There are several airports in the vicinity of KDYB that can be used as alternates. I will pick KOGB because I know that If I pick that one, I would be also able to fly to many other places that are close. Distance is 37 nm, put that on the box
Finally for my fuel and weight calculations, I need to put some reserve fuel in the tanks. For general aviation, ICAO Annex 6 Part II, section 188.8.131.52 “Fuel and oil supply” requires:
For IFR, enough fuel to reach destination, then alternate (if required), plus 45 minutes
For day VFR, enough fuel to reach destination plus 30 minutes
For night VFR, enough fuel to reach destination plus 45 minutes. So I will put 45 min to get my final fuel requirement.

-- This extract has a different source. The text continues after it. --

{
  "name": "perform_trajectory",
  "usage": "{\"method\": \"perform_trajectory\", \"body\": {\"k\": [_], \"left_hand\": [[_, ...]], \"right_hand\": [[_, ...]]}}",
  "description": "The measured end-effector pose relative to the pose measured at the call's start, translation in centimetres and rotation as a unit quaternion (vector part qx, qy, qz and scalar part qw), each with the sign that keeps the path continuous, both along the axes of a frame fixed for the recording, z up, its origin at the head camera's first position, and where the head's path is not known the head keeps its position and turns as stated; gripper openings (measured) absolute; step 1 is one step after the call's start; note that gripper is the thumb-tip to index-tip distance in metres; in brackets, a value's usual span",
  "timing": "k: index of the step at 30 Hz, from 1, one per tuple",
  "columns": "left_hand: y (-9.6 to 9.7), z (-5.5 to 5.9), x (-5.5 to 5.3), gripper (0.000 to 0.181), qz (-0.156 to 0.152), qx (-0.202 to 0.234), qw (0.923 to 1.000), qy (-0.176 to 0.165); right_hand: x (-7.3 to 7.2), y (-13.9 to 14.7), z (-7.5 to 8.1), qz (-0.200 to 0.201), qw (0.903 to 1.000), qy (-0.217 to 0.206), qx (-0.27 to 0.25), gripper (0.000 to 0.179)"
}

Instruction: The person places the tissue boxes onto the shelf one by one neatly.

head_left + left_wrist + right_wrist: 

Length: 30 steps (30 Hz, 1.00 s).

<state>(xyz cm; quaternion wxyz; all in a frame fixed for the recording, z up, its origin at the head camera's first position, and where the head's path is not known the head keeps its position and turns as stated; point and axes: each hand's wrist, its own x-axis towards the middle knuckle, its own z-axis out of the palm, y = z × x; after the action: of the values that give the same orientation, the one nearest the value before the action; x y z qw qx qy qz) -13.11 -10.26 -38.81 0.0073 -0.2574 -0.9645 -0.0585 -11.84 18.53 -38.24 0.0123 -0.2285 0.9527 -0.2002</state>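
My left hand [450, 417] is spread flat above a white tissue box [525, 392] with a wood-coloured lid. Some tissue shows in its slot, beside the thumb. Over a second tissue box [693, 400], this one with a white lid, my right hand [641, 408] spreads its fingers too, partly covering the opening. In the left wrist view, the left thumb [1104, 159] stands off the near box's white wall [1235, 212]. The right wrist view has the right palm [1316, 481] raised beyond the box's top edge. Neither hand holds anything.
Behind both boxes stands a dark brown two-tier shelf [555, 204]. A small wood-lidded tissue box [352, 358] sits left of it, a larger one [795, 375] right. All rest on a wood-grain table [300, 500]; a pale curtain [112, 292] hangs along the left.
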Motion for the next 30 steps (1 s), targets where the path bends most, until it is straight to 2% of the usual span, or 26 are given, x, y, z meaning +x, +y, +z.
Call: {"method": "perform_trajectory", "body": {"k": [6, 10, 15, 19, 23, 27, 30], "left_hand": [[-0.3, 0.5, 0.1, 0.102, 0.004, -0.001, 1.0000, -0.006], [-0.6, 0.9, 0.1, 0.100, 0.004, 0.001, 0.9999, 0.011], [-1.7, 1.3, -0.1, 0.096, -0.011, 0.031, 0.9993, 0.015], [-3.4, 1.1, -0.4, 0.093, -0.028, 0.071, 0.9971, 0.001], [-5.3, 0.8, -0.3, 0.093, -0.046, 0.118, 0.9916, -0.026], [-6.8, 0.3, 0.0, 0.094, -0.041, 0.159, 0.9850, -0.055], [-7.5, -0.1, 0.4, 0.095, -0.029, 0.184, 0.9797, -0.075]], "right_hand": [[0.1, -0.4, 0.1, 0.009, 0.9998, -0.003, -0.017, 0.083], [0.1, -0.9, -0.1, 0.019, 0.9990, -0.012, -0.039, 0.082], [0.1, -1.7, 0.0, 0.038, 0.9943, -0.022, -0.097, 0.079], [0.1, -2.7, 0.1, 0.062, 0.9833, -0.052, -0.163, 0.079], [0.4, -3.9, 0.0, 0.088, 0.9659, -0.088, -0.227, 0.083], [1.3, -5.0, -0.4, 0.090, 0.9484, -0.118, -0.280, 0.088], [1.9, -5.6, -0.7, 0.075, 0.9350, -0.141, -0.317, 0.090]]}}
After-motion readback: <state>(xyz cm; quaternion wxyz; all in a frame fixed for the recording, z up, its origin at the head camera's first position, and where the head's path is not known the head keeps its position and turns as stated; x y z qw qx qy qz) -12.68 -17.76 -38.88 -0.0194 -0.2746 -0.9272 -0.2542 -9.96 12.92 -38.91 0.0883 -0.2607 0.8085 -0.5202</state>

That completes my fuel weight and balance calculations. I will be carrying a total of 23.9 gal of fuel (you will input this figure on MSFS), that will take me to my destination, will carry me to the alternates and I will have 45 min of reserve. Will which put me at 2325 lbs. total take off weight, and 2254 Lbs. landing weight to my destination. Lets see how the Weight and balance is and whether I am within envelope. Go to 6-15 on the manual.
As you can see on the graph, if I plot the weight and moment of the airplane loads, I am well within the normal category on take off (red) and Landing (blue).
and that finalizes the preflight checks. On the next installment, lets make a script of the flight.
More posts on these series:
- Weather forecasting Here
- Planning the VFR route Here
- Preflight Checks Here
- How everything comes together Here
All these are critical components of Dead Reckoning, and pilotage, so we can ditch the GPS and fly this just by looking outside and comparing the references on the map to the planned route. Its really cool and makes for a fun flight on a VFR simulation platform, just like MSFS.